I think it's better consolidated, but clearly there is no universal truth here.
So I'll let others add their opinions.

>>
>> Should "hugepage" be extra bool parameter instead? Should I #ifdef the parameter
>> only for CONFIG_TRANSPARENT_HUGEPAGE, or is it not worth the ugliness?
>>
>
> I guess if we really want to consolidate both the functions, we should
> try the above, without all those #ifdef. It is just one extra arg. But

OK, new version below.

> then is the reason to consolidate that strong ?

It reduces duplication. I also tried some bloat-o-meter. The extra param seems
to have some tiny cost, but overall it looks good.
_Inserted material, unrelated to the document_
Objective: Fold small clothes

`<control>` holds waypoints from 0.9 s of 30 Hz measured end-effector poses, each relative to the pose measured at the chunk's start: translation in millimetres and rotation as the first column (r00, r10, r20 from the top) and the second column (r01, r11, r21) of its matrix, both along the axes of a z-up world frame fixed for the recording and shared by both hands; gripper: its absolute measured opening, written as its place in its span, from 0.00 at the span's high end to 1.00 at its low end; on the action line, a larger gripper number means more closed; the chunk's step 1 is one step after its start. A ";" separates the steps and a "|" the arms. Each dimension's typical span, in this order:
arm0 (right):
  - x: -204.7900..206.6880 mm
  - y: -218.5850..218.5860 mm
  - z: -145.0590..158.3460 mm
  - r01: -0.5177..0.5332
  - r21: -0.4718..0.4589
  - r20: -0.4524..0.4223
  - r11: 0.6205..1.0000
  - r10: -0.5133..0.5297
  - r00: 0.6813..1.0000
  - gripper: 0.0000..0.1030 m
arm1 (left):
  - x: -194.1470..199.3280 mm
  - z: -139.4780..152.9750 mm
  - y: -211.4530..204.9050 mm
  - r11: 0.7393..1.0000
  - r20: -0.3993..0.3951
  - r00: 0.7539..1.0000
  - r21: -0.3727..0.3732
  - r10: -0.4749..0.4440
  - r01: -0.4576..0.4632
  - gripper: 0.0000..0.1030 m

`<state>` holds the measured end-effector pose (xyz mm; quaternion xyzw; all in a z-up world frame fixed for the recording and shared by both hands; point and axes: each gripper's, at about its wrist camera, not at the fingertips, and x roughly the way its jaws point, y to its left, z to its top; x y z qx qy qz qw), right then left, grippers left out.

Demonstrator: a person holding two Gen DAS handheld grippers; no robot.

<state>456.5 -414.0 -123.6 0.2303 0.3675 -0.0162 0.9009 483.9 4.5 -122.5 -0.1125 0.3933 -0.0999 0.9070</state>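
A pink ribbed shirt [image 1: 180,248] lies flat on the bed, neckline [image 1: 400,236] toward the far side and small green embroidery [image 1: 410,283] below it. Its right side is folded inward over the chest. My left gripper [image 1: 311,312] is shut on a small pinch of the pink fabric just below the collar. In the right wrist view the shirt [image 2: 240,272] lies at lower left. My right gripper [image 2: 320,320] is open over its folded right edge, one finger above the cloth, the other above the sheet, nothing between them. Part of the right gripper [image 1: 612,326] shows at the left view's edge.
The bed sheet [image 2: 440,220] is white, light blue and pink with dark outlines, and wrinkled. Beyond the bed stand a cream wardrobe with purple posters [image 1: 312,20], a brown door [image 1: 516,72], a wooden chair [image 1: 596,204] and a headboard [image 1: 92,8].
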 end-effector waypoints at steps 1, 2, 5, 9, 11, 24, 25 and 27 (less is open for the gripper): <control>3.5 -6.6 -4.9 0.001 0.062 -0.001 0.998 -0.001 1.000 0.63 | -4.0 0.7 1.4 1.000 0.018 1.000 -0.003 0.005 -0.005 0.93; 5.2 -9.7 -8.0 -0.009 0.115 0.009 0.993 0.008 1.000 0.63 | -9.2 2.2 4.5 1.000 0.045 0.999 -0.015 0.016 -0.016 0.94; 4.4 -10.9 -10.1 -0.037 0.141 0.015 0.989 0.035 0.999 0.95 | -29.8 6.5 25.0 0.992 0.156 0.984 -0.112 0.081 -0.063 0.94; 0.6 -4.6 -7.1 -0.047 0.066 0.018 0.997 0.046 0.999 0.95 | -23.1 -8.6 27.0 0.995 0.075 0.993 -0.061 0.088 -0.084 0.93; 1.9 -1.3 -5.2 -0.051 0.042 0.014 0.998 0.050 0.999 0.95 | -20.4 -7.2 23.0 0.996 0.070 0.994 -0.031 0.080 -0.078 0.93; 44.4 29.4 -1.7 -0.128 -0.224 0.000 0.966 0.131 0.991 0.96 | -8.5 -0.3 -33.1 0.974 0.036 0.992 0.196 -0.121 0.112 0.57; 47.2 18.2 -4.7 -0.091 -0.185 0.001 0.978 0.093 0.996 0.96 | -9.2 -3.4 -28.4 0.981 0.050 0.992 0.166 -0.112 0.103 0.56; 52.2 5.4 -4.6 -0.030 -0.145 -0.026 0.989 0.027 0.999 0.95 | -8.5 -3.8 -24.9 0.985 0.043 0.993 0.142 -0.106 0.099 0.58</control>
./scripts/bloat-o-meter mm/mempolicy.o mempolicy1.o
add/remove: 1/2 grow/shrink: 4/0 up/down: 195/-340 (-145)
function old new delta
alloc_pages_vma 327 502 +175
init_nodemask_of_mempolicy 386 394 +8
interleave_nid.part - 6 +6
new_page 195 198 +3
interleave_nid 57 60 +3
mpol_cond_put 23 - -23
alloc_hugepage_vma 317 - -317

add/remove: 0/0 grow/shrink: 1/1 up/down: 16/-28 (-12)
function old new delta
do_huge_pmd_anonymous_page 968 984 +16
do_huge_pmd_wp_page 2566 2538 -28

-------8<-------
From: Vlastimil Babka <vbabka@xxxxxxx>
Date: Mon, 26 Jan 2015 11:41:33 +0100
Subject: [PATCH] mm/mempolicy: merge alloc_hugepage_vma to alloc_pages_vma

Commit "mm/thp: Allocate transparent hugepages on local node" has introduced
alloc_hugepage_vma() to mm/mempolicy.c to perform a special policy for THP
allocations. The function has the same interface as alloc_pages_vma(), shares
a lot of boilerplate code and a long comment.
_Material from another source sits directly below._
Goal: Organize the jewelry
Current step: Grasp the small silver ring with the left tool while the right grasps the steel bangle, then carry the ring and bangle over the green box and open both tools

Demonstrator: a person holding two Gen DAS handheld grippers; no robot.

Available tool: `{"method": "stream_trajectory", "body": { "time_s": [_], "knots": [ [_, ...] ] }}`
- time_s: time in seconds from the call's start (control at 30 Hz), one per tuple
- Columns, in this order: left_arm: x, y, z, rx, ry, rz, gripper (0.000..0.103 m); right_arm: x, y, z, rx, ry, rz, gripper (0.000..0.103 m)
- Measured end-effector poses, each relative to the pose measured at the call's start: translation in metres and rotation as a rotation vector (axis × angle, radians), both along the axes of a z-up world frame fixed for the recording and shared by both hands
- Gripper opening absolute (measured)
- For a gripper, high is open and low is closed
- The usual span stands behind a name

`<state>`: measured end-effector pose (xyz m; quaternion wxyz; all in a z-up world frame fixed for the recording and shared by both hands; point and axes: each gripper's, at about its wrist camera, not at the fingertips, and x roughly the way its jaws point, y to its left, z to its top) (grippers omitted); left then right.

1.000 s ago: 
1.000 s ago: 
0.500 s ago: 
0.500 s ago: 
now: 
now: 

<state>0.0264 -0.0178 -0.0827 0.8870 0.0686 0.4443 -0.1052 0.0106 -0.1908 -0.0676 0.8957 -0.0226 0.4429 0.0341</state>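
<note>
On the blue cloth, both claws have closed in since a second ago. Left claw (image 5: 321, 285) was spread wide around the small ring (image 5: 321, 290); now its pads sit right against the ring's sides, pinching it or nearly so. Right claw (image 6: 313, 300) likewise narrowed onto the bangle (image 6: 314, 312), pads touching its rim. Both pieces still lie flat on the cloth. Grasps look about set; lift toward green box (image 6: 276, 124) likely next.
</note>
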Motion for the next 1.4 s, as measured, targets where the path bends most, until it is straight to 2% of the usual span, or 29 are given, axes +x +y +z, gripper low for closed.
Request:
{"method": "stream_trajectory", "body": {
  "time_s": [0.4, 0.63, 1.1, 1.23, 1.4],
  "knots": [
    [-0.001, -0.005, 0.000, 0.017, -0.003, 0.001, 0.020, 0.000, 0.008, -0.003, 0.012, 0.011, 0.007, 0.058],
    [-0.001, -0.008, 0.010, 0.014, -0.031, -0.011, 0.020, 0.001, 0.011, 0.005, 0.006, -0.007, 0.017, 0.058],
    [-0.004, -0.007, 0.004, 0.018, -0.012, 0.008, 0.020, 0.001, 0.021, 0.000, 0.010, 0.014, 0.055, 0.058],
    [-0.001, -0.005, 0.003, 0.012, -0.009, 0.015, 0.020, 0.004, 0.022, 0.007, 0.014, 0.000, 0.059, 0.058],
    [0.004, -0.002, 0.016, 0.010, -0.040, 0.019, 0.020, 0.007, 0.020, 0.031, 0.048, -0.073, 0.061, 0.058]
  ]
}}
This patch merges the hugepage special case into alloc_pages_vma. The extra if
condition should be cheap enough price to pay. We also prevent a (however
unlikely) race with parallel mems_allowed update, which could make hugepage
allocation restart only within the fallback call to alloc_hugepage_vma() and
not reconsider the special rule in alloc_hugepage_vma().

Also by making sure mpol_cond_put(pol) is always called before actual
allocation attempt, we can use a single exit path within the function.
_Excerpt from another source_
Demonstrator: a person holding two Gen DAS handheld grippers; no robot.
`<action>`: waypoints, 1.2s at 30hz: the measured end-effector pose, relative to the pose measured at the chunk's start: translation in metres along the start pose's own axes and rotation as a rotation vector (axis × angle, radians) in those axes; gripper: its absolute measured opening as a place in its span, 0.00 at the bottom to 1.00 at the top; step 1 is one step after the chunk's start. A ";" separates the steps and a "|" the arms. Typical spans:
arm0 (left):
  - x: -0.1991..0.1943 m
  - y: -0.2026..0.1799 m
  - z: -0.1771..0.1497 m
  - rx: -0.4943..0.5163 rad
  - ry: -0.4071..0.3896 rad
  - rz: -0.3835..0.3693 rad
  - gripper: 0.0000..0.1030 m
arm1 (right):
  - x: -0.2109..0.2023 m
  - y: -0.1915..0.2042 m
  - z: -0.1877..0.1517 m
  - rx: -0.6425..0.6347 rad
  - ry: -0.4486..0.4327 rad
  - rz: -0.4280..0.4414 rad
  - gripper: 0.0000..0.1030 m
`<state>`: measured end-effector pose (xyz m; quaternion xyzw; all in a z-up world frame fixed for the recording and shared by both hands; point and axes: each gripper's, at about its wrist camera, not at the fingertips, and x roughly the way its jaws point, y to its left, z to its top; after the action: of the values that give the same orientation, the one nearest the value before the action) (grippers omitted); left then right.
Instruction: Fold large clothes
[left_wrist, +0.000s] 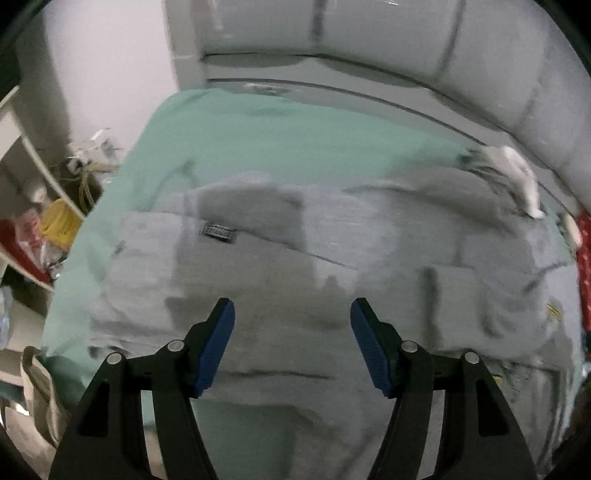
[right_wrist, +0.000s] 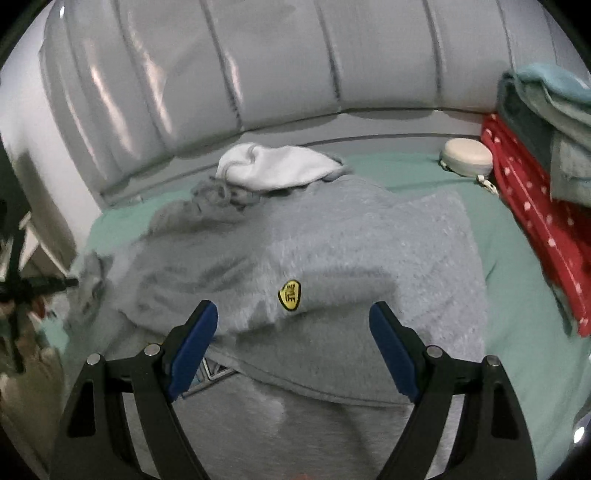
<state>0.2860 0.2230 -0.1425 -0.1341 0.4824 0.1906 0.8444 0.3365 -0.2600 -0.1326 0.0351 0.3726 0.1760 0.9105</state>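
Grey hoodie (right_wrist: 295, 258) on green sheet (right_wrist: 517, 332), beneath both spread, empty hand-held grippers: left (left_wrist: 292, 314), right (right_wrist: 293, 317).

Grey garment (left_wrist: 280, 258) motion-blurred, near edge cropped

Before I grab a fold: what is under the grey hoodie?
The grey hoodie lies on a mint-green sheet, which shows around its edges. Anything between them is covered and cannot be seen.
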 end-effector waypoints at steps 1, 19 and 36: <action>0.001 -0.002 -0.001 0.007 -0.003 -0.007 0.67 | -0.002 0.003 0.000 -0.014 -0.005 -0.007 0.82; 0.038 -0.039 -0.018 0.117 0.024 0.127 0.46 | -0.019 0.026 -0.001 -0.137 -0.061 -0.024 0.82; -0.018 -0.026 -0.001 0.021 -0.230 0.056 0.09 | -0.025 0.027 0.002 -0.121 -0.047 -0.003 0.82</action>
<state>0.2889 0.1959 -0.1261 -0.0890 0.3879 0.2232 0.8898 0.3134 -0.2427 -0.1095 -0.0164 0.3399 0.1957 0.9197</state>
Also update the comment for missing node parameter and obsolete reference to
mm_sem.

Signed-off-by: Vlastimil Babka <vbabka@xxxxxxx>
---
include/linux/gfp.h | 12 +++---
mm/mempolicy.c | 118 +++++++++++++++-------------------------------------
2 files changed, 39 insertions(+), 91 deletions(-)

diff --git a/include/linux/gfp.h b/include/linux/gfp.h
index 60110e0..51bd1e7 100644
--- a/include/linux/gfp.h
+++ b/include/linux/gfp.h
@@ -334,22 +334,22 @@ alloc_pages(gfp_t gfp_mask, unsigned int order)
}
extern struct page *alloc_pages_vma(gfp_t gfp_mask, int order,
struct vm_area_struct *vma, unsigned long addr,
- int node);
-extern struct page *alloc_hugepage_vma(gfp_t gfp, struct vm_area_struct *vma,
- unsigned long addr, int order);
+ int node, bool hugepage);
+#define alloc_hugepage_vma(gfp_mask, vma, addr, order) \
+ alloc_pages_vma(gfp_mask, order, vma, addr, numa_node_id(), true)
#else
#define alloc_pages(gfp_mask, order) \
alloc_pages_node(numa_node_id(), gfp_mask, order)
-#define alloc_pages_vma(gfp_mask, order, vma, addr, node) \
+#define alloc_pages_vma(gfp_mask, order, vma, addr, node, false)\
alloc_pages(gfp_mask, order)
#define alloc_hugepage_vma(gfp_mask, vma, addr, order) \
alloc_pages(gfp_mask, order)
#endif
#define alloc_page(gfp_mask) alloc_pages(gfp_mask, 0)
#define alloc_page_vma(gfp_mask, vma, addr) \
- alloc_pages_vma(gfp_mask, 0, vma, addr, numa_node_id())
+ alloc_pages_vma(gfp_mask, 0, vma, addr, numa_node_id(), false)
#define alloc_page_vma_node(gfp_mask, vma, addr, node) \
- alloc_pages_vma(gfp_mask, 0, vma, addr, node)
+ alloc_pages_vma(gfp_mask, 0, vma, addr, node, false)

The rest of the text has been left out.